◆ YOUR OBJECTIVE:
Set the data down again so that every line matches exactly.

# # #

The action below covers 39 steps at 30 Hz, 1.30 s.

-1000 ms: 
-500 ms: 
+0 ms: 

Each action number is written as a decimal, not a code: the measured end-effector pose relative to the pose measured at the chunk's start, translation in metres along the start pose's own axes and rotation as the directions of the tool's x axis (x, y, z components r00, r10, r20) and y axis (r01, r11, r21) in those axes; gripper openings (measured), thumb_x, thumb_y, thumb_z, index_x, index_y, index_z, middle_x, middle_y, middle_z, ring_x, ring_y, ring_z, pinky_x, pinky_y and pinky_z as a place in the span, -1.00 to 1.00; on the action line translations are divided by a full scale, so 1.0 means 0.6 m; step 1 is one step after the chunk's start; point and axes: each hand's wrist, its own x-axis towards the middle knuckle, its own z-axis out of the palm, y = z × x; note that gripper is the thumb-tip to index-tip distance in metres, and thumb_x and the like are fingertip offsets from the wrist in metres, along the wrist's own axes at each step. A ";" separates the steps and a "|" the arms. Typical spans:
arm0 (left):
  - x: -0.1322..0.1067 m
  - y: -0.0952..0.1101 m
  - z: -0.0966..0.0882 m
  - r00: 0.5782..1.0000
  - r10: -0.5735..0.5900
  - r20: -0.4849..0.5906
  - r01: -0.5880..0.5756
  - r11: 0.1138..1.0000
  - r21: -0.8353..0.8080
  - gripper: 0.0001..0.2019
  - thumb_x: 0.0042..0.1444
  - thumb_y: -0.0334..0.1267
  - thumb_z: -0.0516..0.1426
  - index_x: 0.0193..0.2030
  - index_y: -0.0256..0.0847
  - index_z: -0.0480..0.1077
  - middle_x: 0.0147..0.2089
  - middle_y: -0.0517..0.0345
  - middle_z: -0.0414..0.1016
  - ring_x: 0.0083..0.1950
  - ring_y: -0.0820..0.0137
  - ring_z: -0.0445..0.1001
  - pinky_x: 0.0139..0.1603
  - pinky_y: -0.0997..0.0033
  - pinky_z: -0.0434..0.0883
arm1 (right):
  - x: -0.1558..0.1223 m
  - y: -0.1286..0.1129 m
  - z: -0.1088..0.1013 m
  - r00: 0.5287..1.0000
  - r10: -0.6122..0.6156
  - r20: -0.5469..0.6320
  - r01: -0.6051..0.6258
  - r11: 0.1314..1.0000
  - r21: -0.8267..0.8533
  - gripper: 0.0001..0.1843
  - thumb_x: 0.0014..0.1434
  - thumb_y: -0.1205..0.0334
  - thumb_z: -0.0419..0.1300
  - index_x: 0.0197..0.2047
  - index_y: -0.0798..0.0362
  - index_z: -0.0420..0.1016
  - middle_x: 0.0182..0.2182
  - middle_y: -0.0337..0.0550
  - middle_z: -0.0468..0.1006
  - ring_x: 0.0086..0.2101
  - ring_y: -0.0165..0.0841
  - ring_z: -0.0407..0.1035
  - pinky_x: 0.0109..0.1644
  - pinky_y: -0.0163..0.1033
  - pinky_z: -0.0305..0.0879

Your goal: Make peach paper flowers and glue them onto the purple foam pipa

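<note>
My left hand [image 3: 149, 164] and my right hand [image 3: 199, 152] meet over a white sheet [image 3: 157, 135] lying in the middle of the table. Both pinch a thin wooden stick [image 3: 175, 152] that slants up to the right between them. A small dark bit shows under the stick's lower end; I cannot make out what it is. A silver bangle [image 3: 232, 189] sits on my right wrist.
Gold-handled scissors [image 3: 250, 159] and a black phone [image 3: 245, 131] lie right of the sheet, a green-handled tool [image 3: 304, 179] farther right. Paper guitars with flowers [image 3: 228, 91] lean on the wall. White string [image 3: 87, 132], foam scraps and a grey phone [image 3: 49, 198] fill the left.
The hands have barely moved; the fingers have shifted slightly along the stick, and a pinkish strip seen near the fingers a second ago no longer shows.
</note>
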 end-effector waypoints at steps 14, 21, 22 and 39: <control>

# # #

◆ FINISHED TASK:
The action below covers 39 steps at 30 Hz, 1.30 s.

-1000 ms: 
-500 ms: 
+0 ms: 

Each action number is written as a decimal, not a code: the measured end-effector pose relative to the pose measured at the chunk's start, translation in metres along the start pose's own axes and rotation as the directions of the tool's x axis (x, y, z components r00, r10, r20) and y axis (r01, r11, r21) in those axes; gripper openings (measured), thumb_x, thumb_y, thumb_z, index_x, index_y, index_z, middle_x, middle_y, middle_z, ring_x, ring_y, ring_z, pinky_x, pinky_y and pinky_z as a place in the span, -1.00 to 1.00; on the action line translations are divided by a full scale, so 1.0 means 0.6 m; step 1 is one step after the chunk's start; point and axes: each hand's wrist, its own x-axis towards the middle knuckle, its own z-axis out of the palm, y = z × x; note that gripper is the thumb-tip to index-tip distance in metres, and thumb_x and the like are fingertip offsets from the wrist in metres, along the wrist's own axes at each step. A ";" separates the steps and a "|" the arms. Typical spans:
arm0 (left):
  - x: -0.1322..0.1067 m
  - y: -0.0952..0.1101 m
  - z: -0.0966..0.0882 m
  - r00: 0.5782..1.0000
  - r10: -0.5735..0.5900
  - r20: -0.4849..0.5906
  - r01: -0.5880..0.5756
  - r11: 0.1138..1.0000
  - r21: -0.8353..0.8080
  - gripper: 0.0001..0.2019
  - thumb_x: 0.0042..0.1444
  - thumb_y: -0.0334..0.1267
  - thumb_z: -0.0516..0.1426
  - index_x: 0.0193..0.2030
  - index_y: -0.0256..0.0847
  - index_z: -0.0480..0.1077
  - middle_x: 0.0147..0.2089
  - middle_y: -0.0517..0.0345
  - middle_z: -0.0414..0.1016
  - ring_x: 0.0083..0.1950
  - ring_y: -0.0820..0.0137
  - ring_z: -0.0445..0.1001
  - pinky_x: 0.0139..0.1603
  - pinky_y: -0.0997..0.0033
  - pinky_z: -0.0434..0.0883
arm1 (right):
  - x: -0.1558..0.1223 m
  - y: -0.1286..0.1129 m
  - z: -0.1088..0.1013 m
  - r00: 0.5287..1.0000
  - r10: -0.6122..0.6156
  - r20: -0.5469..0.6320
  - r01: -0.6051..0.6258
  - r11: 0.1314..1.0000
  - r21: -0.8267..0.8533
  - gripper: 0.0001..0.1843
  - thumb_x: 0.0014..0.1434
  - thumb_y: -0.1205..0.0334
  - thumb_z: -0.0419..0.1300
  - index_x: 0.0197..0.2047
  - index_y: -0.0798..0.0362
  - index_z: -0.0420..0.1016
  - middle_x: 0.0182..0.2182
  - middle_y: -0.0337..0.0550
  - middle_z: -0.0468..0.1006
  - ring_x: 0.0086..0.2101
  - ring_y: -0.0165..0.0841
  - ring_z: -0.0407..0.1035
  - pinky_x: 0.0109..0.1644
  - pinky_y: -0.0163..0.1033
  - pinky_z: -0.0305..0.0879

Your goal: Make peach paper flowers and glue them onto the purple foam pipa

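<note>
My left hand [image 3: 149, 164] and my right hand [image 3: 199, 152] meet over a white sheet [image 3: 157, 135] lying in the middle of the table. Both pinch a thin wooden stick [image 3: 175, 152] that slants up to the right between them. A small dark bit shows under the stick's lower end; I cannot make out what it is. A silver bangle [image 3: 232, 189] sits on my right wrist.
Gold-handled scissors [image 3: 250, 159] and a black phone [image 3: 245, 131] lie right of the sheet, a green-handled tool [image 3: 304, 179] farther right. Paper guitars with flowers [image 3: 228, 91] lean on the wall. White string [image 3: 87, 132], foam scraps and a grey phone [image 3: 49, 198] fill the left.
The hands have barely moved; the fingers have shifted slightly along the stick, and a pinkish strip seen near the fingers a second ago no longer shows.
</note>
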 end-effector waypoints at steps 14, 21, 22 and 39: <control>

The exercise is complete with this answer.